▶ **WHAT THIS TASK INVOLVES**: Every line of the material needs an exact copy, apart from the images.

Top of RECORDED DATA

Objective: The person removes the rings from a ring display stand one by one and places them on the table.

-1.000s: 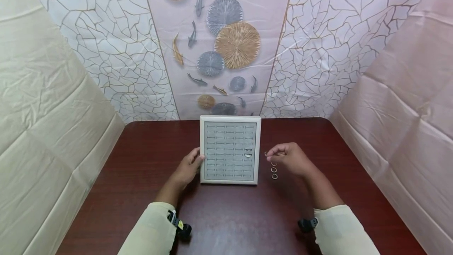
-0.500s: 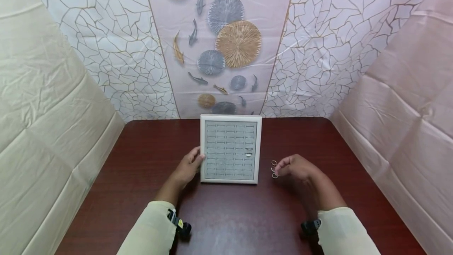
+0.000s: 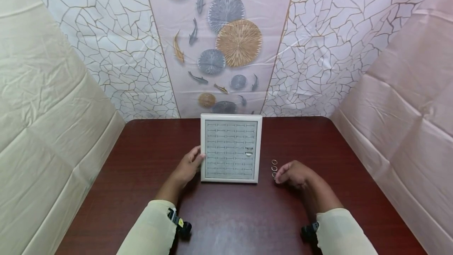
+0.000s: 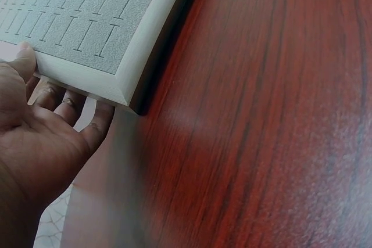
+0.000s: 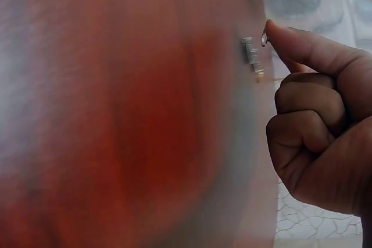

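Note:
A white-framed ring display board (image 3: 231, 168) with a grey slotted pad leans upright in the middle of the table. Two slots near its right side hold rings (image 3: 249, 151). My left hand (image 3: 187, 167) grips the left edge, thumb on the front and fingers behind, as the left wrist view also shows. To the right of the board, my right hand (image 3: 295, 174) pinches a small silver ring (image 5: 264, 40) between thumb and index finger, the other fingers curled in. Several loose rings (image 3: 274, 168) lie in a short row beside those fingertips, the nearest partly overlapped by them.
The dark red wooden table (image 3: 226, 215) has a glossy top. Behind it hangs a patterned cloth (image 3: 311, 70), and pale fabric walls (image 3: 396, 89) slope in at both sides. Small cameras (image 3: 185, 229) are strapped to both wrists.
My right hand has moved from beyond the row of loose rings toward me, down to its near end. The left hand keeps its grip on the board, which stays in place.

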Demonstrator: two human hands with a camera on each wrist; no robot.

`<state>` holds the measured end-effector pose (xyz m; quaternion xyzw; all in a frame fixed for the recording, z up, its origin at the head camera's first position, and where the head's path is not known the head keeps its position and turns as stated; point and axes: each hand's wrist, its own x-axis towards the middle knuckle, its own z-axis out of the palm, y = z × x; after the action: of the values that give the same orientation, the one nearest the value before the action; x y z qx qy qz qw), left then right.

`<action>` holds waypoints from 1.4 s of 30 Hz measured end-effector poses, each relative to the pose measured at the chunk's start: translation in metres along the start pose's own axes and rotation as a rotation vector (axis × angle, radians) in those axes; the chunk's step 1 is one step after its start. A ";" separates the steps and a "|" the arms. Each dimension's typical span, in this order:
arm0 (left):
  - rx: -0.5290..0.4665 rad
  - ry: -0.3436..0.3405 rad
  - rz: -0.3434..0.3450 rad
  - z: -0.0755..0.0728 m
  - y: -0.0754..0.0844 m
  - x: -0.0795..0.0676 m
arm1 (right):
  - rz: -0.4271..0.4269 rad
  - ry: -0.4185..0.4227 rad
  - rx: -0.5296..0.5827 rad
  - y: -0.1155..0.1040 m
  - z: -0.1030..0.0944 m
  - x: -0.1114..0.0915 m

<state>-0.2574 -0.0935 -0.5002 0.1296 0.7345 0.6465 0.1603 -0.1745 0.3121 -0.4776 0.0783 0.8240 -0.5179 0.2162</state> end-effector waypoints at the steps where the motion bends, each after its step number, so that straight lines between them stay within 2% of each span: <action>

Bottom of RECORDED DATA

▶ **TASK RESULT**:
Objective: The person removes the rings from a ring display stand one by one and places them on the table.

-1.000s: 
-0.500s: 
+0.000s: 
+0.000s: 
+0.000s: 

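Note:
A white-framed ring display board (image 3: 231, 168) with a grey slotted pad leans upright in the middle of the table. Two slots near its right side hold rings (image 3: 249, 151). My left hand (image 3: 187, 167) grips the left edge, thumb on the front and fingers behind, as the left wrist view also shows. To the right of the board, my right hand (image 3: 295, 174) pinches a small silver ring (image 5: 264, 40) between thumb and index finger, the other fingers curled in. Several loose rings (image 3: 274, 168) lie in a short row beside those fingertips, the nearest partly overlapped by them.
The dark red wooden table (image 3: 226, 215) has a glossy top. Behind it hangs a patterned cloth (image 3: 311, 70), and pale fabric walls (image 3: 396, 89) slope in at both sides. Small cameras (image 3: 185, 229) are strapped to both wrists.
My right hand has moved from beyond the row of loose rings toward me, down to its near end. The left hand keeps its grip on the board, which stays in place.
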
Demonstrator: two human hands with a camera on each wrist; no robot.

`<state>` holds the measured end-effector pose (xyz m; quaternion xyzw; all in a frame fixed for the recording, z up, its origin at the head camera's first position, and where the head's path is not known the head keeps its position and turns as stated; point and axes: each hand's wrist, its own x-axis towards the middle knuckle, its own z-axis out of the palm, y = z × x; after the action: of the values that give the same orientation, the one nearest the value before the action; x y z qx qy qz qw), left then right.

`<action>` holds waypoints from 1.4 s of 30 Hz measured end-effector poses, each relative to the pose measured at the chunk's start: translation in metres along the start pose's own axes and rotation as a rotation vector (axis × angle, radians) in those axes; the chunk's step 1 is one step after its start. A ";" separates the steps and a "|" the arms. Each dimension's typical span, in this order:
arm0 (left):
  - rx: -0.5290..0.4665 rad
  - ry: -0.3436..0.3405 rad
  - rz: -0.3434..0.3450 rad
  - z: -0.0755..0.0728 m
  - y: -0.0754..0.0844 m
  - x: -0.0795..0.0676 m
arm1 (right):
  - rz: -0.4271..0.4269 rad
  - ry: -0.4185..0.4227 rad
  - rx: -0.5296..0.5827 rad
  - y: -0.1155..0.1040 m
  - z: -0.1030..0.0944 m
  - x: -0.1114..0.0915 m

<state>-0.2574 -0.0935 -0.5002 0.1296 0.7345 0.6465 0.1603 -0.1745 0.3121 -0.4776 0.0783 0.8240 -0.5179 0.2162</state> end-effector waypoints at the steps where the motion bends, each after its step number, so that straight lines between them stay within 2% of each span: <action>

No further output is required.